**Work instruction:** Would you repeat exactly the part of the listing below that runs from the line containing "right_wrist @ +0" down to the line containing "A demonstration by", inclusive, and nothing else?

◆ ◆ ◆ ◆

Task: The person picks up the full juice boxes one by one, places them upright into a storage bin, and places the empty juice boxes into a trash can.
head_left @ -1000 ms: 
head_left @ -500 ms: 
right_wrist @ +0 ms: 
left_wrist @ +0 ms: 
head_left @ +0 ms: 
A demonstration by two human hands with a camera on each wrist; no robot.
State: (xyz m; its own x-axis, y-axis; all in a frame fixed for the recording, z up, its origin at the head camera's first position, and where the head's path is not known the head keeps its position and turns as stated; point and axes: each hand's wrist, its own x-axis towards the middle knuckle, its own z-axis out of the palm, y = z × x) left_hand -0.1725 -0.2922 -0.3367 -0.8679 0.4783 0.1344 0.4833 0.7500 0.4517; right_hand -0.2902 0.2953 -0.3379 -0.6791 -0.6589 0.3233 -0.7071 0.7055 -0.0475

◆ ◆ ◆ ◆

**Finished exercise:**
right_wrist @ +0 ms: 
left_wrist @ +0 ms: 
head_left @ +0 ms: 
A demonstration by two human hands with a camera on each wrist; no robot.

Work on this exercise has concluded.